Lorsque les données de santé et l’employeur se recoupent inévitablement, par exemple dans le cadre de la gestion de la réinsertion professionnelle, des examens de médecine du travail ou de la gestion de la santé en entreprise, il est nécessaire de définir des responsabilités clairement délimitées, de disposer d’une base juridique et de restreindre strictement le cercle des destinataires. Un chat de groupe ouvert ne répond à aucune de ces exigences.
Protection des données, hôpital, personnel : ce qu’il faut régler dès maintenant
La protection des données, le milieu hospitalier et le personnel constituent une combinaison particulièrement sensible. Dans le quotidien des établissements hospitaliers, les employés sont quotidiennement en contact avec des données de santé, et c’est précisément dans ce contexte que la communication informelle via les applications de messagerie est très répandue, car elle est rapide et pratique. Six points méritent votre attention.
- Définir de manière contraignante les canaux par lesquels les informations professionnelles peuvent être échangées et préciser quels contenus n’ont pas leur place sur ces canaux.
- Organiser les absences et les remplacements via un système ou un service compétent, et non par le biais de groupes ouverts.
- Pas de diagnostics dans les listes de diffusion. Précisez clairement que les diagnostics, les résultats d’analyses et les informations relatives aux traitements ne doivent être échangés qu’entre les personnes compétentes sur le plan professionnel.
- Formation et sensibilisation. Utilisez ce cas comme exemple de formation, car il est parlant et rend la responsabilité personnelle tangible.
- Définir la procédure de signalement interne d’un incident et désigner la personne chargée de l’évaluation conformément aux articles 33 et 34 du RGPD.
- Consignez les directives, les attestations de formation et les mesures prises en cas d’incident, car en cas de litige, cela constitue la preuve de la diligence dont fait preuve l’organisation.
Ce que les personnes concernées peuvent faire
Toute personne apprenant que ses données de santé ont été transmises sans autorisation peut exiger la cessation de cette pratique et, en cas de préjudice correspondant, réclamer des dommages-intérêts pour préjudice moral conformément au RGPD. Il est judicieux de documenter l’incident, par exemple à l’aide de captures d’écran horodatées précisant les destinataires, et d’aborder la question avec votre employeur ou le délégué à la protection des données.

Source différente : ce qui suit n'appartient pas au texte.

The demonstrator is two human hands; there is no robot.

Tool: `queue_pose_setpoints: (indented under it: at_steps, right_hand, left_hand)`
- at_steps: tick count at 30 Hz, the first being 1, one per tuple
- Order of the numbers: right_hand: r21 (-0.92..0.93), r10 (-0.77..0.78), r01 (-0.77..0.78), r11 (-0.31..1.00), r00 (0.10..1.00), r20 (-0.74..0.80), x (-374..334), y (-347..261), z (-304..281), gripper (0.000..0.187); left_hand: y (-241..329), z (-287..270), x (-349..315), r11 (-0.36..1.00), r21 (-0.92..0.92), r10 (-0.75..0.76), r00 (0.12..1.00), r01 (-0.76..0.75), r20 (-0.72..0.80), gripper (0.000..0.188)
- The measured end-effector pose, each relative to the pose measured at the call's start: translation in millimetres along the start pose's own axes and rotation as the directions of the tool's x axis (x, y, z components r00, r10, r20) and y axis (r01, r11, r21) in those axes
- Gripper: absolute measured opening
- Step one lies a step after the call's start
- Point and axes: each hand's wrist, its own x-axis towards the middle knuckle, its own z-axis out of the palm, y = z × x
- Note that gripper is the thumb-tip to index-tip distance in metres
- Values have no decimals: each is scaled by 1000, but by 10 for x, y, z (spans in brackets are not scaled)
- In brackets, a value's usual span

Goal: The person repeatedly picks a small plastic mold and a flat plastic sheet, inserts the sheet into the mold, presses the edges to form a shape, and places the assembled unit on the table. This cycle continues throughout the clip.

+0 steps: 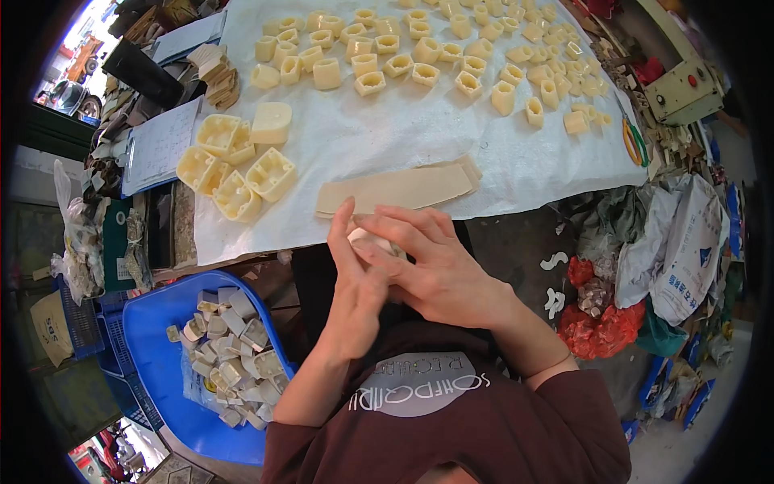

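Note:
My left hand and my right hand meet just off the table's near edge. Between them they grip a small pale plastic piece, mostly covered by the fingers. A stack of long beige strips, perhaps sandpaper, lies flat on the white sheet right beyond my fingertips. To the left of it sit several larger cream plastic housings, hollow side up, with one turned over. Many small hollow cream pieces are spread across the far half of the sheet.
A blue tub at lower left holds many pale pieces. Clipboards and a black cylinder line the left side. Orange-and-green-handled scissors lie at the right edge. Bags and red plastic crowd the right.

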Motion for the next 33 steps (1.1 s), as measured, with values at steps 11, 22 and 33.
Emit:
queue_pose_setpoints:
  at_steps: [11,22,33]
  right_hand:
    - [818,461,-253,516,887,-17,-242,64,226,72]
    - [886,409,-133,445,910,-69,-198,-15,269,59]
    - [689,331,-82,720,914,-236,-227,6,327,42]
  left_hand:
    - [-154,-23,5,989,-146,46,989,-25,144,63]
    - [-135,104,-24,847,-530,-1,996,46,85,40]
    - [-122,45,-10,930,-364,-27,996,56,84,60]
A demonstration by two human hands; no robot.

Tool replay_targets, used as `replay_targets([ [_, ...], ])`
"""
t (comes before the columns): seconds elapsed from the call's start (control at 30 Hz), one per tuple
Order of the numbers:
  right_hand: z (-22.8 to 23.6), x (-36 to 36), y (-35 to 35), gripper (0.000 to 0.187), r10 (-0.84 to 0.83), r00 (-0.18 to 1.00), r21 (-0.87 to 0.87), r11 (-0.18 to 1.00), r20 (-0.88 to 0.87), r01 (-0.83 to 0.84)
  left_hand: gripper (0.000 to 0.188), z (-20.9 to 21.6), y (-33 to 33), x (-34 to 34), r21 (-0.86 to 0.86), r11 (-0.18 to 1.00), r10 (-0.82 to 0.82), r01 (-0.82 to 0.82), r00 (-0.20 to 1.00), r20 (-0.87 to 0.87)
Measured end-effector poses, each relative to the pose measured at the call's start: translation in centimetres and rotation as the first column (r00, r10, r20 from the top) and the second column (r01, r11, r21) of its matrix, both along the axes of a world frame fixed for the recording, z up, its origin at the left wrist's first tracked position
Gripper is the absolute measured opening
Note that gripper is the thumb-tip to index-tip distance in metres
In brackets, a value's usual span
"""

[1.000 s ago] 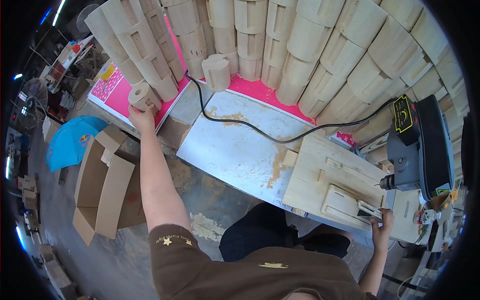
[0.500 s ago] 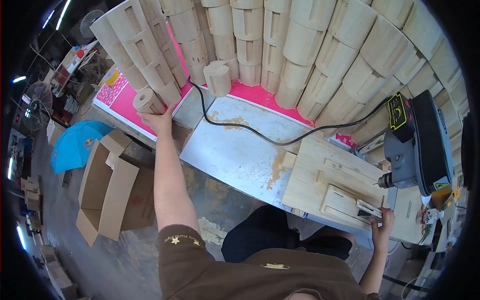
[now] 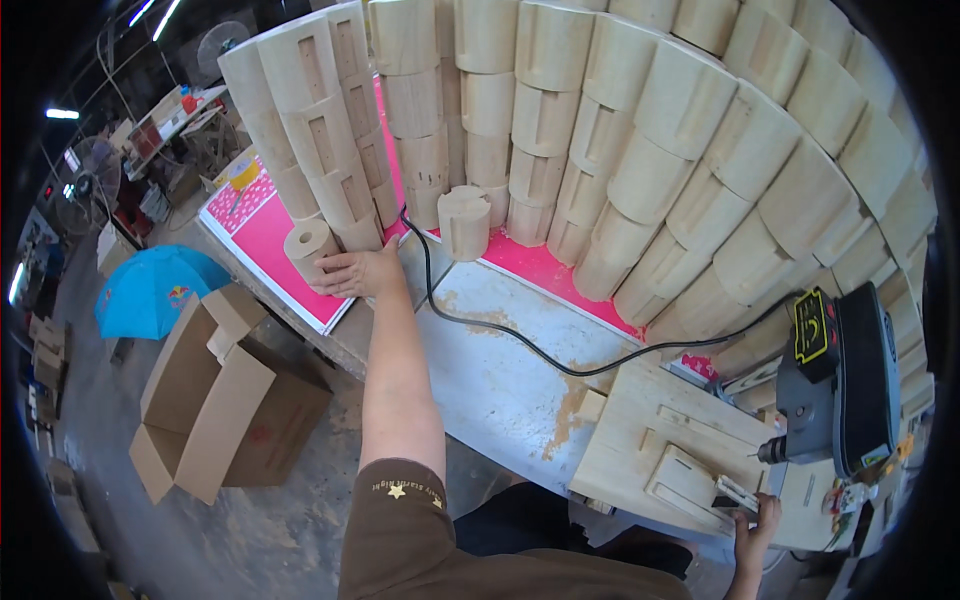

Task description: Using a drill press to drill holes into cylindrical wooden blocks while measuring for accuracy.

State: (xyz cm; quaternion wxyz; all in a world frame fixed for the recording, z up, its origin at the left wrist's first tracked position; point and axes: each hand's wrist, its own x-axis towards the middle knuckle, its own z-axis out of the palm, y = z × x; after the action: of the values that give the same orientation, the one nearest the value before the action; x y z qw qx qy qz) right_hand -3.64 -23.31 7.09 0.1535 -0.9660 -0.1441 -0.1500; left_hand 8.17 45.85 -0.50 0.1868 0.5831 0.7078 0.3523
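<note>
My left hand lies against the side of a short wooden cylinder with a round hole in its top, its fingers stretched and slightly apart. That cylinder stands on the pink sheet, at the foot of a stack of similar pieces. At the lower right, my right hand closes on the end of a narrow pale strip with a dark part under it. The strip sits at the edge of a wooden jig board, close to a grooved wooden plate. Its exact kind is too small to tell.
Tall stacks of wooden cylinders line the table's back. A drill press stands at the right, its black cable crossing the white tabletop. A lone cylinder stands mid-table. An open carton and blue umbrella are left.
The view has shifted, placing the table lower in the picture. My left hand has moved from behind the holed cylinder round to its near side. My right hand stays at the strip.
</note>
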Motion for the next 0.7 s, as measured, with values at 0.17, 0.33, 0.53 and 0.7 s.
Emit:
replay_targets([
  [0.17,-0.4,0.5,-0.2,0.043,0.017,1.0,0.005,1.0,0.002,-0.017,0.149,-0.5,1.6,1.0,0.015,0.998,0.056,-0.055,0.998,-0.038],
  [0.33,-0.6,0.7,-0.5,0.043,-0.016,1.0,-0.015,1.0,-0.006,0.016,0.151,-0.8,2.7,1.6,-0.01,0.999,0.034,-0.035,0.997,-0.074],
  [0.53,-0.7,0.7,-0.2,0.044,-0.012,1.0,-0.011,1.0,0.016,0.012,0.151,-0.7,3.1,1.9,-0.005,0.999,0.052,-0.053,0.997,-0.058],
  [0.7,-0.5,0.6,-0.3,0.044,-0.013,1.0,0.006,1.0,-0.023,0.014,0.15,-0.7,3.4,1.9,-0.03,0.996,0.079,-0.081,0.994,-0.069],
])
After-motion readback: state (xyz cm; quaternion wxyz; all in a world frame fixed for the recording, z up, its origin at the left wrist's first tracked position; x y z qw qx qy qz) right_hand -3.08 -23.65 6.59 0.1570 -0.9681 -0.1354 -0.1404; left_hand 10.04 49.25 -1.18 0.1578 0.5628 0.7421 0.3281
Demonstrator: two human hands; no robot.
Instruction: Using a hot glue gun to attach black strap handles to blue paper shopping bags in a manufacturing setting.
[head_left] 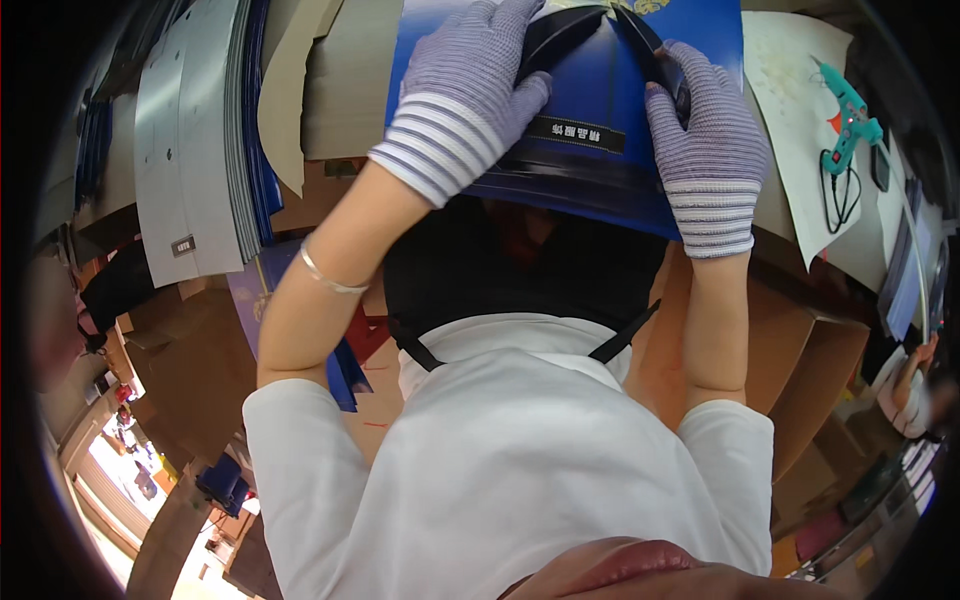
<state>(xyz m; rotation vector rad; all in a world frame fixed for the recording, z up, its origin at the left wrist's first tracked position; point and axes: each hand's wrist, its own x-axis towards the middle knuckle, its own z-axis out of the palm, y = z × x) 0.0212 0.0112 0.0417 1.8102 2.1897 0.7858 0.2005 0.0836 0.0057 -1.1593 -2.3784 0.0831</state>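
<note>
Before me lies a glossy blue box or bag panel (575, 90) with a gold pattern near its top and a small dark label (575, 133). A wide black strap (563, 38) slants across its left half, and another black length (640, 45) runs down its right half; they come together near the top edge. My left hand (475, 75), in a purple-and-white striped knit glove, holds the left length between thumb and fingers. My right hand (708, 135), gloved alike, pinches the right length with thumb and forefinger. The upper fingertips of my left hand are cut off by the frame.
At left stands a stack of grey sheets (190, 130) with blue-edged pieces, beside bent brown cardboard (290, 90). To the right, a teal glue gun (850, 115) with a black cord lies on white paper (790, 130). Cardboard boxes (810, 370) stand below; another person (910, 395) is at far right.
</note>
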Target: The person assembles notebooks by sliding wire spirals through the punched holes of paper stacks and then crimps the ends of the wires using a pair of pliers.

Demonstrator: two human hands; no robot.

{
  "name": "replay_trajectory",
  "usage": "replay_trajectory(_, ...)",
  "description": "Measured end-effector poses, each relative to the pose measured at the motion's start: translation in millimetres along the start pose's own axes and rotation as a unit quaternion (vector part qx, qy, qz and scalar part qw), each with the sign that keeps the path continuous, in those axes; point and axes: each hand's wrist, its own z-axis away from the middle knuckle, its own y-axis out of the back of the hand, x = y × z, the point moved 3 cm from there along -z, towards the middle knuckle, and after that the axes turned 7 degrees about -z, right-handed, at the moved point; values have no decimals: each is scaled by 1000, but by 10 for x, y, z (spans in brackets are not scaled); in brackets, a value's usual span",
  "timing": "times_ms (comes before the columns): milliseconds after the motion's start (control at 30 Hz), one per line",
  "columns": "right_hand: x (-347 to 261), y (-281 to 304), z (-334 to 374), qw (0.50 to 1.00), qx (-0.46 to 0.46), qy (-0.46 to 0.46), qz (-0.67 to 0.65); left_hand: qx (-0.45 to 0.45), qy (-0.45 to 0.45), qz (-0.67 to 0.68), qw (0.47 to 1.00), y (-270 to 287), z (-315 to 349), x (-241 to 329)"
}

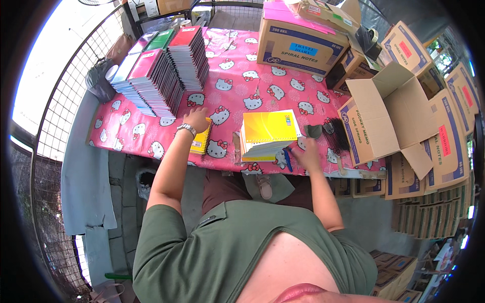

Il est également possible de déposer une réclamation auprès de l’autorité de contrôle compétente, conformément à l’article 77 du RGPD.
Conclusion
Le jugement n’est pas encore définitif. Il reste à voir si la défenderesse fera appel devant le tribunal régional du travail de Cologne. Le message à retenir pour la pratique est indépendant de cela. Les données relatives à la santé n’ont pas leur place dans les discussions entre collègues. Pour les organisations du secteur de la santé, il est judicieux de ne pas laisser les canaux de communication informels au hasard, mais de les réglementer clairement, d’organiser des formations à ce sujet et de les documenter.